SAN FRANCISCO — Barry Bonds will testify in December before a federal grand jury that has subpoenaed several dozen athletes as part of its probe into a laboratory that supplies some of the nation’s top sports stars with nutritional supplements.
Bonds’ attorney, Mike Rains, said Tuesday the San Francisco Giants slugger received a subpoena about a month ago asking him to appear Dec. 4. Rains said he was told by a prosecutor that “Barry is a witness and not a target of the grand jury.”
Other athletes subpoenaed by the panel include New York Yankees first baseman Jason Giambi, sprint champion Kelli White and U.S. shot put champion Kevin Toth.
The company at the center of the investigation is the Bay Area Laboratory Co-Operative, or BALCO, which was raided by the Internal Revenue Service and local drug agents in September. An attorney for BALCO founder Victor Conte confirmed Monday his client is the target of the grand jury probe.
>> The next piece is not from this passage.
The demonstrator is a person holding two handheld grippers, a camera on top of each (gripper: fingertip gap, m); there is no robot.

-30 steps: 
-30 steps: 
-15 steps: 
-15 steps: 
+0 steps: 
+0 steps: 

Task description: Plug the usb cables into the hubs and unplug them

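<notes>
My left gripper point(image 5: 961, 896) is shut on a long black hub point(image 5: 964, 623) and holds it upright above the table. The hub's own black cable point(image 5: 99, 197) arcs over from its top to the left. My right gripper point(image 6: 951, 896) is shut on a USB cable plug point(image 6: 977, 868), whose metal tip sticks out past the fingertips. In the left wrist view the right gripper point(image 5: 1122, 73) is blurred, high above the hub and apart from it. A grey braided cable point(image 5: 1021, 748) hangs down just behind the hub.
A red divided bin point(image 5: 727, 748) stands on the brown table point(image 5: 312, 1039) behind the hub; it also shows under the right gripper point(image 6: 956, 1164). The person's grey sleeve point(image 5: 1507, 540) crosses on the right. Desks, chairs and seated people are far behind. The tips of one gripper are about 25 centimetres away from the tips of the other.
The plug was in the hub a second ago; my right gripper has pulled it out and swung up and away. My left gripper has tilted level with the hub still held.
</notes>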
Conte’s attorneys reiterated Tuesday that the lab founder is innocent, and noted that a grand jury probe is “a one-sided process” that includes only evidence presented by prosecutors.
The statement from attorneys Robert Holley and Troy Ellerman calls Conte “a scientist and businessman who has dedicated his life to helping others including high-profile athletes.” It vows that BALCO’s subsidiary, SNAC Systems, will continue to make and sell nutritional supplements such as the zinc-magnesium product ZMA.
Conte has estimated gross retail sales of ZMA during the past four years were about $100 million worldwide.
The scope of the investigation is unclear, and federal officials have refused to comment.
Meanwhile, Conte has been accused by the U.S. Anti-Doping Agency of supplying athletes with a new designer steroid that is rocking the world of track and field.
Bonds has been a BALCO client since 2000, and in the June issue of Muscle & Fitness magazine credited Conte for a personalized program that includes nutritional supplements.
The home of Bonds’ personal trainer, Greg Anderson, was raided last month in conjunction with the raid on Conte’s lab.
“When Barry gets a grand jury subpoena and his trainer’s door gets kicked in by drug enforcement agents, that’s when I get involved,” Rains told The Associated Press in a telephone interview Tuesday.
“All of that has certain ominous appearances to anybody.”
Conte has said in e-mails that he was told by athletes that 40 Olympic and professional athletes have been subpoenaed. Being subpoenaed does not imply any of the athletes has done anything wrong.
IRS spokesman Mark Lessler wouldn’t comment, referring reporters to his agency’s Web site for a description of the responsibilities of the IRS criminal investigation unit.
“CI’s top priority is the investigation of violations of the tax law,” the site says.
“However, CI special agents lend their financial investigative expertise to money laundering and narcotics investigations conducted in conjunction with other law enforcement agencies.”
Conte also was named by an anonymous track coach as the source of a substance that turned out to be a previously undetectable steroid, tetrahydrogestrinone, or THG. Conte has denied he was the source.
The USADA said last week it retested hundreds of samples from track and field athletes after identifying THG, and that several tested positive during the U.S. track championships in June.
They now face two-year suspensions.
On Tuesday, track and field’s world governing body, the International Association of Athletics Federations, said it will retest all urine samples — about 400 — from the World Championships.
Any positive findings would lead to retroactive disqualifications, including stripping of any medals, and two-year bans.
Also Tuesday, the World Anti-Doping Agency said the method of detection for THG has been sent to its accredited laboratories throughout the world.
The test was developed by the anti-doping lab at UCLA, where the designer steroid was identified from a used syringe sent anonymously to the USADA.
“This sends a strong message that there will be no delay in catching those who cheat or who believe they can stay one step ahead of the system,” said WADA Director General David Howman, who called on all drug-testing bodies to retest stored samples for THG.
On Monday, NFL spokesman Greg Aiello said the league might retest its samples for the presence of THG. Steroid use is banned by the NFL.
Major league baseball has said it will be unable to retest samples taken this year for THG, but plans to discuss with players whether to add it to the list of banned substances.
A doctor associated with BALCO was the one who supplied White with the stimulant modafinil, which White says she took for the sleep disorder narcolepsy.
White tested positive for modafinil this summer at the World Championships, putting her gold medals in the 100 and 200 meters at risk.